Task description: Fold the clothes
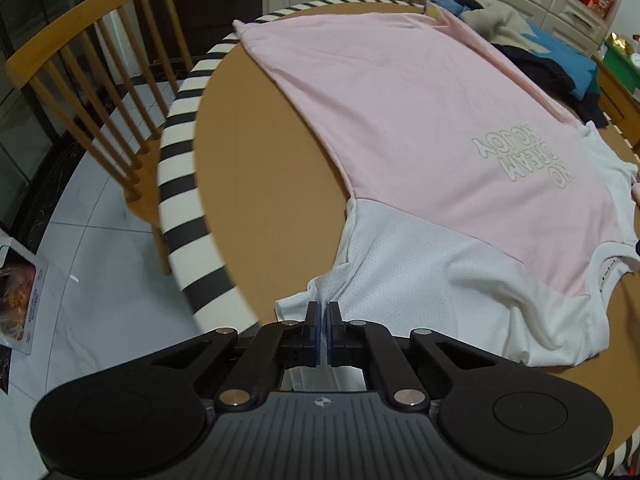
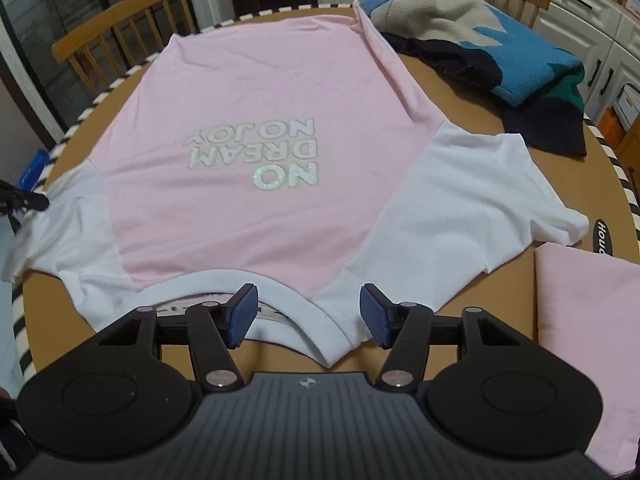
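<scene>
Left gripper [image 1: 324, 305] angled steeply down, pinched on white sleeve [image 1: 316, 296] of pink T-shirt [image 1: 400, 120], right gripper [image 2: 308, 304] angled down, jaws apart over collar [image 2: 296, 300], desk [image 1: 248, 160]

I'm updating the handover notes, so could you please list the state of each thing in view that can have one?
Pink and white T-shirt: spread flat on the table, print side up, unfolded.
Left gripper: shut on the white sleeve's edge.
Right gripper: open, jaws astride the collar, not gripping.
Blue patterned sweater: crumpled in a heap.
Pink cloth: folded.
</scene>
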Demonstrator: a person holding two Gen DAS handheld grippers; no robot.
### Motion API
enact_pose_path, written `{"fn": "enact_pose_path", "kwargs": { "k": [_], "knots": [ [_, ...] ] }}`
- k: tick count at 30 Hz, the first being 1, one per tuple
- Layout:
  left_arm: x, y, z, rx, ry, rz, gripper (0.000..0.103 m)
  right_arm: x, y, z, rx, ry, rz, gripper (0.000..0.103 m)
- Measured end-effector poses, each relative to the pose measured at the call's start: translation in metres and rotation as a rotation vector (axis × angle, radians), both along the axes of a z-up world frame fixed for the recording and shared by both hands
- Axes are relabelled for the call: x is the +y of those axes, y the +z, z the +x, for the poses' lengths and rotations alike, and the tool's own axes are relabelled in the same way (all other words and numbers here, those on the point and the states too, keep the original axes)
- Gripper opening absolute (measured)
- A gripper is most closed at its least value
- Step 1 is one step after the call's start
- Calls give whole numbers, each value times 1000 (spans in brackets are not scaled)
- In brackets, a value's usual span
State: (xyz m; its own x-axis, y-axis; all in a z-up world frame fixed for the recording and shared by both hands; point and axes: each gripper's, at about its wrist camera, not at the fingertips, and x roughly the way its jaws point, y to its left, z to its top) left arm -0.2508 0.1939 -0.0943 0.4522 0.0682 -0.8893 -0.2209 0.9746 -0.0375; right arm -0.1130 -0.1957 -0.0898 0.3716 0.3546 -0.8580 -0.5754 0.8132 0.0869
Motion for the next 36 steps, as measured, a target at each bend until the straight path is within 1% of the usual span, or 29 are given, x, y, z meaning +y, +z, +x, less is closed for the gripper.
{"fn": "enact_pose_path", "kwargs": {
  "k": [4, 7, 10, 11, 12, 14, 15, 17, 26, 28, 30, 31, 33, 34, 35, 36],
  "knots": [
    [8, 4, -14, 13, 32, -5, 3, 4, -3, -7, -15, 56, -49, 54],
    [10, 6, -21, 19, 38, 3, 3, 7, -9, -12, 1, 92, -83, 52],
    [9, 10, -27, 21, 34, 11, 3, 12, -16, -16, 11, 126, -122, 48],
    [8, 10, -28, 22, 33, 12, 3, 12, -18, -16, 19, 126, -123, 40],
    [8, 11, -28, 21, 33, 11, 3, 12, -21, -15, 29, 122, -121, 25],
    [8, 12, -29, 22, 35, 9, 3, 11, -24, -13, 45, 107, -113, 15],
    [8, 13, -29, 23, 36, 8, 3, 11, -23, -11, 43, 98, -112, 12],
    [8, 14, -29, 24, 40, 4, 3, 9, -22, -11, 56, 93, -109, 11],
    [6, 15, -37, 36, 46, -7, 3, 2, -18, -23, 105, 71, -100, 11],
    [7, 17, -38, 39, 52, -16, 5, 2, -16, -19, 117, 40, -94, 17],
    [11, 21, -39, 46, 69, -23, 11, 2, -8, -13, 137, 38, -114, 39],
    [14, 26, -41, 48, 81, -22, 15, 0, 1, -12, 115, 44, -120, 40],
    [25, 41, -44, 28, 105, 4, 23, -9, 27, -6, 34, 35, -106, 38],
    [33, 51, -45, 3, 119, 16, 29, -14, 42, 1, -8, 18, -88, 38],
    [45, 60, -42, -32, 140, 18, 33, -19, 55, 11, -43, -6, -59, 38],
    [58, 70, -35, -78, 176, 0, 36, -22, 67, 28, -76, -35, -14, 38]
  ]
}}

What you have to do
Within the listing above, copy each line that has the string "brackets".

The answer
- Calls give whole numbers, each value times 1000 (spans in brackets are not scaled)
- In brackets, a value's usual span

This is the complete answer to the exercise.